Once you reach the end of the data, transcribe all of it exactly.

*** Opening Provided data ***

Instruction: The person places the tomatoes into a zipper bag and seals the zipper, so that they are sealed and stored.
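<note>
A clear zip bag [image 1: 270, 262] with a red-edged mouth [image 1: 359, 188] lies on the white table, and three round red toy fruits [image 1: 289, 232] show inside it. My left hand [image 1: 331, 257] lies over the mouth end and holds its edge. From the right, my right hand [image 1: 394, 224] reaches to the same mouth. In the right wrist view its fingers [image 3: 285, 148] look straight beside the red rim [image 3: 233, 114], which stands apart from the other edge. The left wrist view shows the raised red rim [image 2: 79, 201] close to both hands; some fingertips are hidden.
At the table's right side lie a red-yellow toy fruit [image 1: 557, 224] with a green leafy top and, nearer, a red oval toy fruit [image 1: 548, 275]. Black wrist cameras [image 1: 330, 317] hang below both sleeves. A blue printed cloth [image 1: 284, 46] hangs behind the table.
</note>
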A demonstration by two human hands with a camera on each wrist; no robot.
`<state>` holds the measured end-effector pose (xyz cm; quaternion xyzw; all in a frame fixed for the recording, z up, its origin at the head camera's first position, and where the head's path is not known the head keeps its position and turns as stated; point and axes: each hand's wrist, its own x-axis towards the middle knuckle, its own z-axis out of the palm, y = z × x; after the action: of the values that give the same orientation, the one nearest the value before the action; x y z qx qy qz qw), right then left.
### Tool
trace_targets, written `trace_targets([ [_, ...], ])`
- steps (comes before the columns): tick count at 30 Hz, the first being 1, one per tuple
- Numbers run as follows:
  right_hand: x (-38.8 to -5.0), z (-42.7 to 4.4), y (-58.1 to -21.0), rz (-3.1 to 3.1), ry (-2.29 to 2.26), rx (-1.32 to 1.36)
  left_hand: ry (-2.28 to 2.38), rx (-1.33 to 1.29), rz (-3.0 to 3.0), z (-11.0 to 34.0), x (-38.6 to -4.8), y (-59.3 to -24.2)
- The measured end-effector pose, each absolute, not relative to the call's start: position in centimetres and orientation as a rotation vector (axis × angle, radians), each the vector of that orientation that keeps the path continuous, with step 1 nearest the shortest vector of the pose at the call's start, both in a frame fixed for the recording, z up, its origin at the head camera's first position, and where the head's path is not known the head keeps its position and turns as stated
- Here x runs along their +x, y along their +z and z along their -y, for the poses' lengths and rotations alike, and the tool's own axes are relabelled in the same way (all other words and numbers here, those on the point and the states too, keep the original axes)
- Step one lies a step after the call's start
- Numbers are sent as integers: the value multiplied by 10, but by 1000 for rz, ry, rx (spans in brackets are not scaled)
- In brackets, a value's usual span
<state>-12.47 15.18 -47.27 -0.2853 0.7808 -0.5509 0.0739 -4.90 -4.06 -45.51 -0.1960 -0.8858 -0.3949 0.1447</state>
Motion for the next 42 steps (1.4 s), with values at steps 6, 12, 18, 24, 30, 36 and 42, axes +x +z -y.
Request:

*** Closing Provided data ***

## Written response
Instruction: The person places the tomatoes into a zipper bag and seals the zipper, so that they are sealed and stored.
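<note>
A clear zip bag [image 1: 270, 262] with a red-edged mouth [image 1: 359, 188] lies on the white table, and three round red toy fruits [image 1: 289, 232] show inside it. My left hand [image 1: 331, 257] lies over the mouth end and holds its edge. From the right, my right hand [image 1: 394, 224] reaches to the same mouth. In the right wrist view its fingers [image 3: 285, 148] look straight beside the red rim [image 3: 233, 114], which stands apart from the other edge. The left wrist view shows the raised red rim [image 2: 79, 201] close to both hands; some fingertips are hidden.
At the table's right side lie a red-yellow toy fruit [image 1: 557, 224] with a green leafy top and, nearer, a red oval toy fruit [image 1: 548, 275]. Black wrist cameras [image 1: 330, 317] hang below both sleeves. A blue printed cloth [image 1: 284, 46] hangs behind the table.
</note>
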A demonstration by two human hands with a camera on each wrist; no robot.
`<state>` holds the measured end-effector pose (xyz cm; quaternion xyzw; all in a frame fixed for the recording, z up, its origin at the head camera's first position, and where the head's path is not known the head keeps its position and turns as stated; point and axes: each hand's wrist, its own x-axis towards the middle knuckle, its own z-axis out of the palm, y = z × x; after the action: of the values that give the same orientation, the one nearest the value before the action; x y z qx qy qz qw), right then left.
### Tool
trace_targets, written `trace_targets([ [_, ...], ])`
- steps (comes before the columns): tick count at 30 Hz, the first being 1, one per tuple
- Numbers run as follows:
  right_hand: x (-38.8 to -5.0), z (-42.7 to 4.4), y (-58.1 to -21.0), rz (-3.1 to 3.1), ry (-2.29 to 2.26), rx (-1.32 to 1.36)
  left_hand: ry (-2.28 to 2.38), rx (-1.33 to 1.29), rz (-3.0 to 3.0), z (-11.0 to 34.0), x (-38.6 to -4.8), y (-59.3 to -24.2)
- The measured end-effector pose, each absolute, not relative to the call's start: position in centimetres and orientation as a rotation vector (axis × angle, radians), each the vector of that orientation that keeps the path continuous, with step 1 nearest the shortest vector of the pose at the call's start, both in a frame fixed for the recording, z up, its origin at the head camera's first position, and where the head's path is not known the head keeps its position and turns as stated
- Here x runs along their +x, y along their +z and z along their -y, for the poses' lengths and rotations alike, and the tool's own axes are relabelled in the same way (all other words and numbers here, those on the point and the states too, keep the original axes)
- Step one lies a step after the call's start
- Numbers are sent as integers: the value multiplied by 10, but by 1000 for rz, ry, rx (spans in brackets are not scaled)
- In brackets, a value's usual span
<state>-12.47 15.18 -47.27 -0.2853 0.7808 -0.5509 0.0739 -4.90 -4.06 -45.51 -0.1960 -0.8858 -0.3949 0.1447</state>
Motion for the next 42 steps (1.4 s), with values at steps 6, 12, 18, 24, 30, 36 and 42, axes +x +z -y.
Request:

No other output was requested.